Instructions for the task: Whatever appears in the listing must be reproduced exactly.

Data excerpt:
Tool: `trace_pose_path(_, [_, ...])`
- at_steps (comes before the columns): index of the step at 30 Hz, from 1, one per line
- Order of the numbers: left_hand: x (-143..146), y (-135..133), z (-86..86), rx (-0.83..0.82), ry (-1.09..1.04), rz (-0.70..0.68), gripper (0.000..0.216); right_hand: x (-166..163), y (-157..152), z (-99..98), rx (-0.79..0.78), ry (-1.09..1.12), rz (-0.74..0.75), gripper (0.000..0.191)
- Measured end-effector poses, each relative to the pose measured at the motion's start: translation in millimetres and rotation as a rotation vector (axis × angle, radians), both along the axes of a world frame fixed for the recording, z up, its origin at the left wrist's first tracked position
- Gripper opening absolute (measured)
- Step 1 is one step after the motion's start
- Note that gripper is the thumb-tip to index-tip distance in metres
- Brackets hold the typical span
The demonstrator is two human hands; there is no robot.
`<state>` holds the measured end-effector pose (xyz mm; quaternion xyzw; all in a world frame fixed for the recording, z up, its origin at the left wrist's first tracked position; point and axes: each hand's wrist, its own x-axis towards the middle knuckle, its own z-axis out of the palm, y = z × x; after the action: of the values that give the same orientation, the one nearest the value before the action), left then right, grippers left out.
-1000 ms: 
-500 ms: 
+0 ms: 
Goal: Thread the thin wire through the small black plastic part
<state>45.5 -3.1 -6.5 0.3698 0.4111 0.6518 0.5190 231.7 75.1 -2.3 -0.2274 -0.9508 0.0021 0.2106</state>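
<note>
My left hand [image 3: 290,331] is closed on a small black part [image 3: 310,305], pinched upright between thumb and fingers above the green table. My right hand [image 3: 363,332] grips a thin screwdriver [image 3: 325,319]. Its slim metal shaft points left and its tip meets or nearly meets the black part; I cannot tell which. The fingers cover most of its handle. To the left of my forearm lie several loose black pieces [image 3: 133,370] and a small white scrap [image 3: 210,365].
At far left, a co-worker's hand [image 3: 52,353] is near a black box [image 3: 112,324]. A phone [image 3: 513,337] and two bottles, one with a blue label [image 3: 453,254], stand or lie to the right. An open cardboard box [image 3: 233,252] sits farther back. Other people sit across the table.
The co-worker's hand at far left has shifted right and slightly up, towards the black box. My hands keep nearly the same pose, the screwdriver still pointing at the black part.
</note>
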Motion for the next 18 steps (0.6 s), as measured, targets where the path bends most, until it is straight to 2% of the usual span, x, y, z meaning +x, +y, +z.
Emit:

Solution below:
Tool: `trace_pose_path(_, [_, ...])`
- at_steps (comes before the columns): index of the step at 30 Hz, from 1, one per line
- Order of the numbers: left_hand: x (-143..146), y (-135..133), z (-86..86), rx (-0.83..0.82), ry (-1.09..1.04), rz (-0.70..0.68), gripper (0.000..0.216); right_hand: x (-166..163), y (-157..152), z (-99..98), rx (-0.79..0.78), ry (-1.09..1.12), rz (-0.74..0.75), gripper (0.000..0.191)
- Measured end-effector poses, each relative to the pose measured at the motion's start: translation in millimetres and rotation as a rotation vector (axis × angle, radians), both along the axes of a world frame fixed for the recording, z up, its origin at the left wrist's first tracked position
- Gripper opening absolute (measured)
- Step 1 is one step after the motion's start
- Note that gripper is the thumb-tip to index-tip distance in metres
- Brackets hold the typical span
The demonstrator is two human hands; there is no robot.
`<state>` holds the measured end-effector pose (xyz mm; quaternion xyzw; all in a world frame fixed for the recording, z up, its origin at the left wrist's first tracked position; point and axes: each hand's wrist, its own x-axis towards the middle knuckle, its own z-axis out of the palm, y = z × x; after the action: of the values that give the same orientation, the one nearest the value before the action), left then right, grippers left out.
-1000 ms: 
-500 ms: 
+0 ms: 
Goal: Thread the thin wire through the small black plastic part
<state>45.5 -3.1 -6.5 0.3698 0.4111 0.6518 0.5190 231.7 75.1 -2.3 -0.2274 -0.9508 0.0021 0.2106</state>
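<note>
My left hand [image 3: 290,331] is closed on a small black part [image 3: 310,305], pinched upright between thumb and fingers above the green table. My right hand [image 3: 363,332] grips a thin screwdriver [image 3: 325,319]. Its slim metal shaft points left and its tip meets or nearly meets the black part; I cannot tell which. The fingers cover most of its handle. To the left of my forearm lie several loose black pieces [image 3: 133,370] and a small white scrap [image 3: 210,365].
At far left, a co-worker's hand [image 3: 52,353] is near a black box [image 3: 112,324]. A phone [image 3: 513,337] and two bottles, one with a blue label [image 3: 453,254], stand or lie to the right. An open cardboard box [image 3: 233,252] sits farther back. Other people sit across the table.
The co-worker's hand at far left has shifted right and slightly up, towards the black box. My hands keep nearly the same pose, the screwdriver still pointing at the black part.
</note>
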Motion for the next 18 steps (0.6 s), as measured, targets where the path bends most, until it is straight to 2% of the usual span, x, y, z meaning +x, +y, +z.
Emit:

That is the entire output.